Here are 10 reasons why broccoli should be an essential part of your diet.
Nervous System
Broccoli contains a high amount of potassium, which helps maintain a healthy nervous system and optimal brain function, as well as promotes regular muscle growth.
Blood Pressure
Along with a high amount of potassium, Broccoli also contains magnesium and calcium that help regulate blood pressure.
Vitamin C
One cup of broccoli contains the RDA of vitamin C, an antioxidant necessary for fighting against free radicals. Moreover, vitamin C is an effective antihistamine for easing the discomfort of the common cold.
Bone Health
Broccoli contains high levels of both calcium and vitamin K, both of which are important for bone health and prevention of osteoporosis.
Sun Damage
Broccoli is helpful in repairing skin damage thanks to the glucoraphanin it contains which helps the skin to detoxify and repair itself.
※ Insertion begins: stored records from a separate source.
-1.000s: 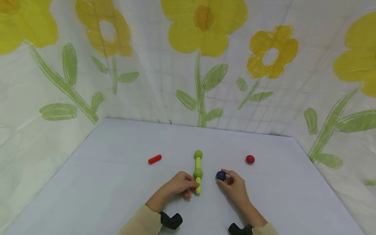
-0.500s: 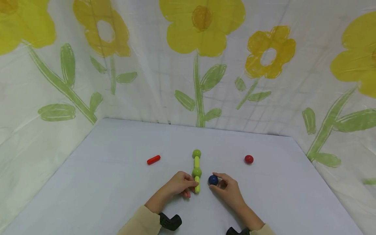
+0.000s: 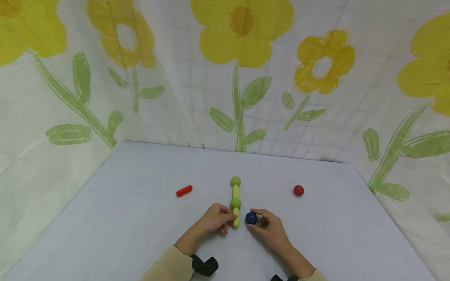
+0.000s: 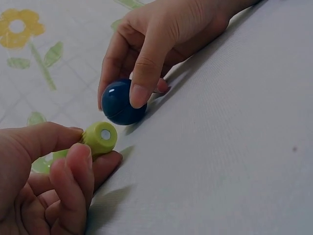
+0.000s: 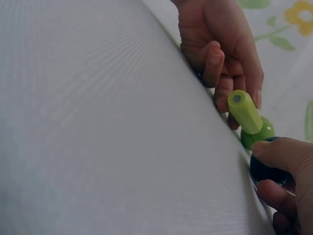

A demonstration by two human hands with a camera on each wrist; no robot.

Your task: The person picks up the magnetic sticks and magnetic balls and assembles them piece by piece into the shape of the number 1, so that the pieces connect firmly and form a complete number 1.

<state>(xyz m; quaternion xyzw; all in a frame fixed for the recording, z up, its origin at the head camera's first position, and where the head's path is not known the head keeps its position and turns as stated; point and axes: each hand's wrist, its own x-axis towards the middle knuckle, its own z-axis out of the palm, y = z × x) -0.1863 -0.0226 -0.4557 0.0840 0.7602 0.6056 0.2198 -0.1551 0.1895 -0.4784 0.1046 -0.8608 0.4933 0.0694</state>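
Note:
My left hand (image 3: pixel 215 217) pinches the near yellow-green rod (image 3: pixel 236 221) of a chain of two rods and two green balls. The chain runs straight away from me, with one green ball (image 3: pixel 235 203) in its middle and another green ball (image 3: pixel 235 181) at its far end. A small silvery disc shows in the rod's bare end face (image 4: pixel 105 134). To the right, my right hand (image 3: pixel 270 229) holds a dark blue ball (image 3: pixel 251 218) between thumb and fingers. In the left wrist view the blue ball sits just beyond the rod's end, a small gap between them.
A red rod (image 3: pixel 184 191) lies to the left on the white table (image 3: pixel 140 168). A red ball (image 3: pixel 299 190) rests to the right. Behind the table hangs a cloth (image 3: pixel 168 109) printed with yellow flowers.
My right hand has carried the blue ball leftward and slightly nearer to me, closer to the rod. The left hand keeps its pinch, with the chain shifted slightly away.

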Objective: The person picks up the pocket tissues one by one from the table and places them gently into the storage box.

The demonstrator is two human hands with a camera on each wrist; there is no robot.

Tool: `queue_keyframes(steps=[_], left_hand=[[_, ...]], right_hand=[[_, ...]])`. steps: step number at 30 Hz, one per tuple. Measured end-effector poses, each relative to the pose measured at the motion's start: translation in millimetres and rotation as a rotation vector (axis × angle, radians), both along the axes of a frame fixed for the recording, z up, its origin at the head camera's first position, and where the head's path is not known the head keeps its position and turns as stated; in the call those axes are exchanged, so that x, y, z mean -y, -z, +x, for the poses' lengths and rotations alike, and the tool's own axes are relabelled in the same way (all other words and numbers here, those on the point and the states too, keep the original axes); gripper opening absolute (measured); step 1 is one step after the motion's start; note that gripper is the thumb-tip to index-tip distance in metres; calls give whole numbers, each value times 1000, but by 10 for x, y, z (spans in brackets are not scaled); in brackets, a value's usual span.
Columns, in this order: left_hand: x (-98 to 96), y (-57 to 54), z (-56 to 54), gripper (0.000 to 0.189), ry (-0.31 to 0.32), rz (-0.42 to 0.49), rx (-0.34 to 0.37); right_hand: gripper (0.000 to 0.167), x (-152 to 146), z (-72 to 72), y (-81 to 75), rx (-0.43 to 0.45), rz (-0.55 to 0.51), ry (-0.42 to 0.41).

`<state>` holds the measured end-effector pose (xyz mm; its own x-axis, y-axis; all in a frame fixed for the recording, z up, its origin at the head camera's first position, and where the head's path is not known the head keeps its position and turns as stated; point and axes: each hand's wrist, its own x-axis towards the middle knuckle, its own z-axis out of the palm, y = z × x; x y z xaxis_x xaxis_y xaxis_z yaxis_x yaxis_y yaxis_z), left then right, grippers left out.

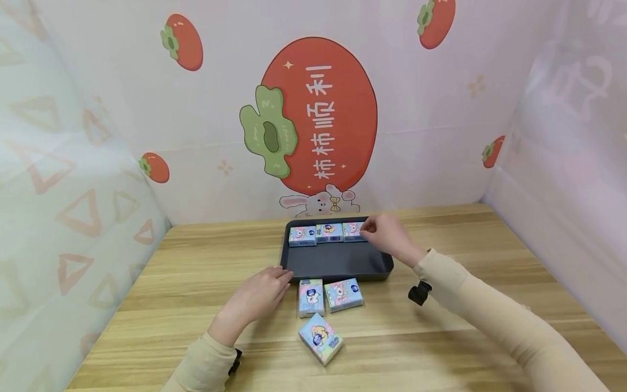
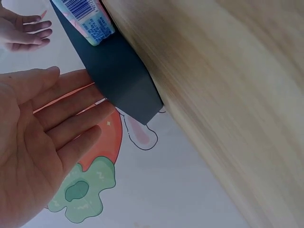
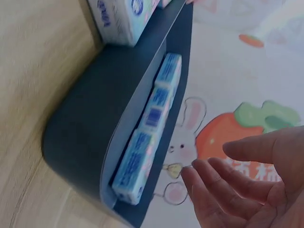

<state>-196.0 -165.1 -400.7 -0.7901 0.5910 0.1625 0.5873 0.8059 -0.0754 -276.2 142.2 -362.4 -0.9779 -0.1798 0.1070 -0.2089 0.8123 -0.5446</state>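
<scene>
A dark grey rectangular tray [image 1: 338, 262] stands near the back of the table. Along its far side lie three small tissue packs in a row: a left one [image 1: 302, 235], a middle one [image 1: 329, 232] and a right one [image 1: 351, 232]. My right hand [image 1: 389, 235] hovers by the right pack; in the right wrist view its loosely bent fingers [image 3: 209, 183] hold nothing and that pack [image 3: 135, 164] lies apart from them. With fingers extended, my left hand [image 1: 259, 294] touches the tray's front left corner; its palm [image 2: 33, 152] is bare in the left wrist view.
In front of the tray, three more tissue packs lie on the wooden table [image 1: 210, 272]: one beside the left hand [image 1: 311, 305], a slanted one [image 1: 344, 294] and one nearest me [image 1: 320, 338]. A printed persimmon wall [image 1: 333, 120] rises behind the table.
</scene>
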Motion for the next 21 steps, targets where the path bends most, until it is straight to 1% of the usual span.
queue_keyframes(steps=[3,7,12,16,21], left_hand=[[3,2,2,29,-2,-2,-2],[3,4,7,29,-3,2,-5],[-3,8,6,29,-7,4,-6],[-3,9,9,29,-9,0,-4],[2,4,12,29,-4,9,-6]], right_hand=[[15,41,91,-14,-39,22,-23],[11,87,226,-30,-74,17,-52],[11,131,367,-19,-107,7,-77],[11,159,462,10,-110,5,-96],[13,197,565,36,-78,1,-114]])
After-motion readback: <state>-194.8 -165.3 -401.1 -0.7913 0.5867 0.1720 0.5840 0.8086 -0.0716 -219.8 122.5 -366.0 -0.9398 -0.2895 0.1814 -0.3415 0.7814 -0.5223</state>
![fal2007_broccoli_vs_cauliflower[1]](http://www.fitamericanfamilies.com/wp-content/uploads/2012/07/fal2007_broccoli_vs_cauliflower1.jpg)
Immune System
One cup of broccoli bolsters the immune system with a large dose of beta-carotene. Trace minerals, such as zinc and selenium, further act to strengthen immune defense actions.
Cancer Prevention
Broccoli contains glucoraphanin, which with the body processes into the anti-cancer compound sulforaphane. This compound rids the body H. pylori, a bacterium found to highly increase the risk of gastric cancer. Furthermore, broccoli contains indole-3-carbinol, a powerful antioxidant compound and anti-carcinogen found to not only hinder the growth of breast, cervical and prostate cancer, but also boosts liver function.
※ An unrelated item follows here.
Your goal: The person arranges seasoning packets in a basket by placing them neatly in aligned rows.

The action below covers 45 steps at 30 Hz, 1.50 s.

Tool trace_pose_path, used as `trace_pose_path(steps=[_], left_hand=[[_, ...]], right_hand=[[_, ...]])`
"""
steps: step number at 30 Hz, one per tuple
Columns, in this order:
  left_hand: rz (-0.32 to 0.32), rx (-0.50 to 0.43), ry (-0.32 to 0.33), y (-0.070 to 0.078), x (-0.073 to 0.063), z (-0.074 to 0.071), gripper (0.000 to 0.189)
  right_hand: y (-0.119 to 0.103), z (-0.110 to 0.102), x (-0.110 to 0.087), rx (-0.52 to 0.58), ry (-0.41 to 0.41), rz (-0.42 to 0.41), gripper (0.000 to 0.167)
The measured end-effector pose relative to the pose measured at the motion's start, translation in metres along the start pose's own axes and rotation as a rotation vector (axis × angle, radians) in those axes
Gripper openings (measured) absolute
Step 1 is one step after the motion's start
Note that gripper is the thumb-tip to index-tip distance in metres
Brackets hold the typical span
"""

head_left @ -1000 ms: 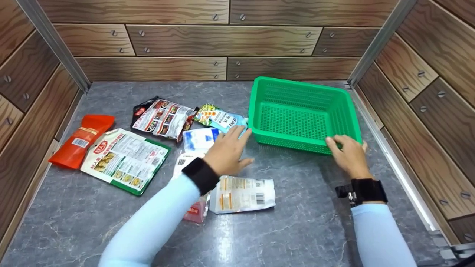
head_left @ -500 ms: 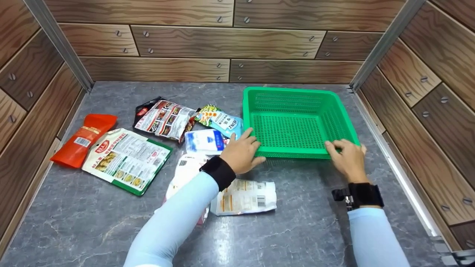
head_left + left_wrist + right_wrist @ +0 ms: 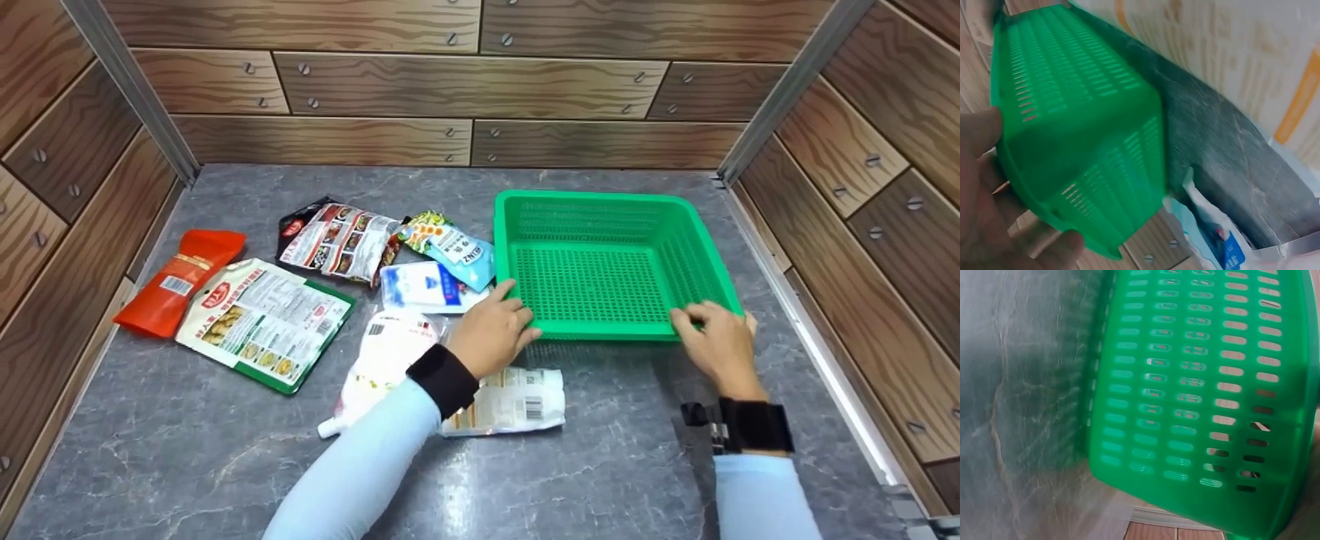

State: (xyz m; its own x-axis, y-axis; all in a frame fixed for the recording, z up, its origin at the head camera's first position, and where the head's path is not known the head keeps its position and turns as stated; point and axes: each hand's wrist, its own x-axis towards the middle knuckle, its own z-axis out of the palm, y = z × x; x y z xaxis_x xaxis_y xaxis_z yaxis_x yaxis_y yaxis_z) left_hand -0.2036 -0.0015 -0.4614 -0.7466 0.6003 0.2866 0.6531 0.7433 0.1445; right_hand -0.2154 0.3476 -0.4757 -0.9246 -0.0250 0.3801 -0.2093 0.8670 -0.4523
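A green perforated plastic basket (image 3: 592, 330) stands on the grey marbled table, right of the middle, with nothing in it. My right hand (image 3: 720, 341) grips its front right corner, thumb over the rim. At the front left corner my left hand (image 3: 491, 330) holds the rim, the thumb on the front side and the fingers round the left side; the left wrist view shows thumb and fingertips against the green basket (image 3: 1089, 118). A blue Heinz pouch (image 3: 465, 251) lies close to the basket's left wall. Under the left wrist lies a white pouch with a barcode (image 3: 525, 405), partly covered.
Left of the basket lie a blue-and-white packet (image 3: 420, 285), a white spouted pouch (image 3: 386, 352), a black-and-white food bag (image 3: 341, 240), a green-edged packet (image 3: 266, 322) and a red packet (image 3: 176, 285). Wood-patterned walls (image 3: 465, 82) enclose the table at the back and sides.
My left hand has come right to the basket's front left corner and taken hold. The basket has been drawn toward me and straightened, its front edge now nearer.
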Motion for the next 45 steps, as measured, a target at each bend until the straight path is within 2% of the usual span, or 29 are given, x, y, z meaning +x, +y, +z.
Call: trace_pose_path(steps=[5, 9, 18, 26, 33, 36, 39, 42, 45], left_hand=[[0.044, 0.039, 0.046, 0.007, -0.010, -0.001, 0.034], [0.046, 0.052, 0.078, 0.009, -0.017, 0.000, 0.036], [0.046, -0.004, 0.130, 0.009, -0.025, 0.007, 0.036], [0.029, -0.016, 0.138, 0.012, -0.029, 0.009, 0.034], [-0.043, -0.024, 0.115, 0.015, -0.032, 0.010, 0.036], [-0.061, -0.026, 0.087, 0.016, -0.035, 0.009, 0.037], [-0.064, -0.052, 0.063, 0.016, -0.037, 0.003, 0.041], [-0.065, -0.089, 0.072, 0.015, -0.040, -0.006, 0.050], [-0.083, -0.123, 0.101, 0.011, -0.044, -0.018, 0.055]], right_hand=[[-0.005, -0.005, -0.007, -0.009, -0.038, -0.007, 0.036], [-0.009, -0.007, -0.014, -0.009, -0.054, -0.008, 0.038], [-0.012, -0.011, -0.023, -0.006, -0.082, 0.011, 0.037], [-0.012, -0.010, -0.027, -0.001, -0.088, 0.021, 0.031], [-0.012, -0.010, -0.028, 0.011, -0.078, 0.017, 0.031], [-0.013, -0.009, -0.028, 0.027, -0.058, 0.032, 0.032], [-0.018, -0.009, -0.028, 0.044, -0.002, 0.040, 0.030], [-0.027, -0.008, -0.026, 0.086, 0.106, -0.037, 0.023], [-0.041, -0.005, -0.024, 0.144, 0.231, -0.174, 0.013]])
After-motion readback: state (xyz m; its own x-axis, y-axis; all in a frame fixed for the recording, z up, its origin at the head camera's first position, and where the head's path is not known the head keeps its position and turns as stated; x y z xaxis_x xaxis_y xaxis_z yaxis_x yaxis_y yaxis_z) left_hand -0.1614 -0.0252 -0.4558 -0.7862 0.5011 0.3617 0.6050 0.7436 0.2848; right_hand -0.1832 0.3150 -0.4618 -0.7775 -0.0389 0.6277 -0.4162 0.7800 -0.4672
Diet Aid Broccoli is high in fiber, which aids in digestion, prevents constipation, maintains low blood sugar, and curbs overeating. Furthermore, a cup of broccoli has as much protein as a cup of rice or corn with half the calories.
Eye Health
Studies have shown that the carotenoid lutein helps prevent age-related macular degeneration and cataracts, as well as possesses anti-cancer effects. Additionally, broccoli is a good source of vitamin A that is needed to form retinal, the light-absorbing molecule that is essential for both low-light and color vision.
Heart Health
The carotenoid lutein may also slow down or prevent the thickening of arteries in the human body, thus fighting against heart disease and stoke. The B6 and folate in broccoli also reduce the risk of atherosclerosis, heart attack, and stroke.
Food Education for Kids:
Broccoli is a plant in the cabbage family. It looks like a large flower.(show a picture of broccoli vs. cauliflower) .
Broccoli most closely resembles cauliflower, which is a different cultivar group of the same species.
The name broccoli comes, from the Italian plural of broccoli, refers to "the flowering top of a cabbage."
Broccoli comes from a cultivated leafy crops in the Northern Mediterranean in about the 6th century.(Show on a map)
Since the Roman Empire, broccoli has been considered a uniquely valuable food among Italians.
Most of us are familiar with green broccoli, but purple and golden varieties can be found at some farmers markets and specialty markets. They taste and cook up just like the green kind, but are particularly fun additions to a raw vegetable platter or salad.
Choosing Broccoli
Choose broccoli heads with tight, green florets and firm stalks. The broccoli should feel heavy for its size. The cut ends of the stalks should be fresh and moist looking. Avoid broccoli with dried out or browning stem ends or yellowing florets.
Store broccoli unwashed in an open plastic bag in the refrigerator. If bought very fresh (i.e. at a farmers market) broccoli will keep up to 10 days.
Broccoli is usually boiled, steamed, baked pureed, or eaten raw.The leaves may also be eaten
Roasting Broccoli
Preheat oven to 400.
Toss broccoli florets with olive oil and sprinkle with salt. Spread in a single layer in a baking pan and bake until florets are tender and browned on the edges. Sprinkle with grated Parmesan cheese.
What is your favorite way to eat broccoli?